● WHAT THE EXERCISE ASKS: Pull every line with "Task" from the entries below.

● RAW DATA:
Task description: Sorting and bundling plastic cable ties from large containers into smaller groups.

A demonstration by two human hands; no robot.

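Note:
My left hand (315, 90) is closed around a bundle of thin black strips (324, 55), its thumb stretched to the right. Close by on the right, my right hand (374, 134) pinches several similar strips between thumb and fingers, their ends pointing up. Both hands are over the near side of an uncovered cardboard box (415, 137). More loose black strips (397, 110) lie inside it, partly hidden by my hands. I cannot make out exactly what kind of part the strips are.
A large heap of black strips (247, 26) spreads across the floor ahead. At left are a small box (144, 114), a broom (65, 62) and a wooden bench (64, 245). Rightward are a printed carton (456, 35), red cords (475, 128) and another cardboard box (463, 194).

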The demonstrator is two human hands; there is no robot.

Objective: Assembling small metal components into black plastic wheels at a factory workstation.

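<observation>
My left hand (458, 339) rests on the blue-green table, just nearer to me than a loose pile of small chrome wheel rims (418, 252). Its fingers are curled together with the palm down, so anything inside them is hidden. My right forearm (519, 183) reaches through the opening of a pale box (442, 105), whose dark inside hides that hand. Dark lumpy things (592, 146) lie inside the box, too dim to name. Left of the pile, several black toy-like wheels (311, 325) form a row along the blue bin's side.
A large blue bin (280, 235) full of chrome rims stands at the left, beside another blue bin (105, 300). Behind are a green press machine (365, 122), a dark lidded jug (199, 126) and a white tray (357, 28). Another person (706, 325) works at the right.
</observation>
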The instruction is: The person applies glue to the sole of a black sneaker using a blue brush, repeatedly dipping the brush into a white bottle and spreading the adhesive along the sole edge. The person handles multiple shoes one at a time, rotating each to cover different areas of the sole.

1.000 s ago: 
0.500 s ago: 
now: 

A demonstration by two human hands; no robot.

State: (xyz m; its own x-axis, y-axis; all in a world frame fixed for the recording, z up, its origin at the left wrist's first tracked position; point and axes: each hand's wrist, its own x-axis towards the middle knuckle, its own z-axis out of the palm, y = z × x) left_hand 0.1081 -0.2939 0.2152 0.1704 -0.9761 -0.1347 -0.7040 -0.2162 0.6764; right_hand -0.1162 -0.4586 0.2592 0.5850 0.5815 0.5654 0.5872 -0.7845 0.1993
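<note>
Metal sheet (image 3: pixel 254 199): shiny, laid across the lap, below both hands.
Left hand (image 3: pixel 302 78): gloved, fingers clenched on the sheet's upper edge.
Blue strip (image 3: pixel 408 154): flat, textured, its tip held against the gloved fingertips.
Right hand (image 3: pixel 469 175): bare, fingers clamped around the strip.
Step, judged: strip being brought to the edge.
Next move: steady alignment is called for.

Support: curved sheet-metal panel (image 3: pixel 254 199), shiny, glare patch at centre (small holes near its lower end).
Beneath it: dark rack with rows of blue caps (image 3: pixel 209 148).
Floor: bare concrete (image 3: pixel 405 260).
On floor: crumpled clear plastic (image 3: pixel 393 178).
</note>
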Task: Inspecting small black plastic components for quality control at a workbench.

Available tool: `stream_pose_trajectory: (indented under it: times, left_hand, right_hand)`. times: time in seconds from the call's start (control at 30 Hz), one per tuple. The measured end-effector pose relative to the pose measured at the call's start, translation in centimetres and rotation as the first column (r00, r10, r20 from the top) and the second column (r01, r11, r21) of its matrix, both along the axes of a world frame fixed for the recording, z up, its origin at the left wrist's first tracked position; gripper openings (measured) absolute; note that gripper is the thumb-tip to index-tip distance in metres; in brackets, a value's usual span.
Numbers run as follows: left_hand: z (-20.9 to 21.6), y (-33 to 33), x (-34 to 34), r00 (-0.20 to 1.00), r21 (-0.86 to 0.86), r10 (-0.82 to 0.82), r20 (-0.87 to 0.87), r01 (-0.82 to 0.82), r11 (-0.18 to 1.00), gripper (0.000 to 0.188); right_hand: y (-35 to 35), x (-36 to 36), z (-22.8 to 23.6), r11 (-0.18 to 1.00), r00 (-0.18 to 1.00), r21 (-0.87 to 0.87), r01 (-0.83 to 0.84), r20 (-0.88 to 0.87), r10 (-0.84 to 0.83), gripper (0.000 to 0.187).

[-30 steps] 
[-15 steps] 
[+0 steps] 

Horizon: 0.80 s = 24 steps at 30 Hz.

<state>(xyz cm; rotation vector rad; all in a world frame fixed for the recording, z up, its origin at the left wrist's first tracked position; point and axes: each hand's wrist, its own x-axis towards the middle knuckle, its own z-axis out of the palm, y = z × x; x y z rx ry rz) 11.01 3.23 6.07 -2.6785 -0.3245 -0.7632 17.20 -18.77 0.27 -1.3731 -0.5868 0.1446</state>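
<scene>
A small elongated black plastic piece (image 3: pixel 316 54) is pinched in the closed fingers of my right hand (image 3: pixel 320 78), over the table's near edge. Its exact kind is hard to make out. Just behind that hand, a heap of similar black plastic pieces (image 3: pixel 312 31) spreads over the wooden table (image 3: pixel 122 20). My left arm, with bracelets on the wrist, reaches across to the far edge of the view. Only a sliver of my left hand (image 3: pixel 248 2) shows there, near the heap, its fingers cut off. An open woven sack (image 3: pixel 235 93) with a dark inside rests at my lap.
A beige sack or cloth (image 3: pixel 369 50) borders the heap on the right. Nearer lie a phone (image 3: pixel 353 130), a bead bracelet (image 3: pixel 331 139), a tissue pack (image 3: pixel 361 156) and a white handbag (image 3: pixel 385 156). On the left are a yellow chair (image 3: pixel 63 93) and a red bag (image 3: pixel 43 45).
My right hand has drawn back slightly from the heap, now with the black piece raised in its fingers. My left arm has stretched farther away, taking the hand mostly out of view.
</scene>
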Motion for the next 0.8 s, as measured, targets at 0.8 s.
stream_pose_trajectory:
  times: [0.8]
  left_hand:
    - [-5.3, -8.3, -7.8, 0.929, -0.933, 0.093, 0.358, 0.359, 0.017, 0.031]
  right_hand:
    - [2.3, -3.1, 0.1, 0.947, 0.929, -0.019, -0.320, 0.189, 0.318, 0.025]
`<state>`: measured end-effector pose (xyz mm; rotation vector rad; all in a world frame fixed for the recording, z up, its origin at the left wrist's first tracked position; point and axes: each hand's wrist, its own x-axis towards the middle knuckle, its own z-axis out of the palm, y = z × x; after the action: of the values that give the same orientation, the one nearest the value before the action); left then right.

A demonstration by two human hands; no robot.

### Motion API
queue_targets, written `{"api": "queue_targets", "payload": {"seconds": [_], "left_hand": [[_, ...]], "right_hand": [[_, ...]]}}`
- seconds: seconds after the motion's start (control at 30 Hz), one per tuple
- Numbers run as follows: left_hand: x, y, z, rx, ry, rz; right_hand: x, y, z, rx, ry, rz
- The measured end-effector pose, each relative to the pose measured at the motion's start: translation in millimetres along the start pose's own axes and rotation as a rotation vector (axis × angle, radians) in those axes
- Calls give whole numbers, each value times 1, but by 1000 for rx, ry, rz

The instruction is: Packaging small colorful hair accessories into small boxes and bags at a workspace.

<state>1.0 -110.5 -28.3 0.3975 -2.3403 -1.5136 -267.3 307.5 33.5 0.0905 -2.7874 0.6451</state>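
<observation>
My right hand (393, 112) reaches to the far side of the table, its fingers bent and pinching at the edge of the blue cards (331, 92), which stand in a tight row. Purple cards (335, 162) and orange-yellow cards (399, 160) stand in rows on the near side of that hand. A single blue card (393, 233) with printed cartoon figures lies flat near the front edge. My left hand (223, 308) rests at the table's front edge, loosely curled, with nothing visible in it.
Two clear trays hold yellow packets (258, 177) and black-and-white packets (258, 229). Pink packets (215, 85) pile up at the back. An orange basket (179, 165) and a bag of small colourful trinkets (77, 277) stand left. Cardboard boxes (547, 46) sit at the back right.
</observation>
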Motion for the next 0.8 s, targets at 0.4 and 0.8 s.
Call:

● RESPONSE BELOW:
Task description: Sorting and bundling plastic cable ties from large containers into smaller groups.
Task: Inspecting small black plastic components for quality control at a workbench.

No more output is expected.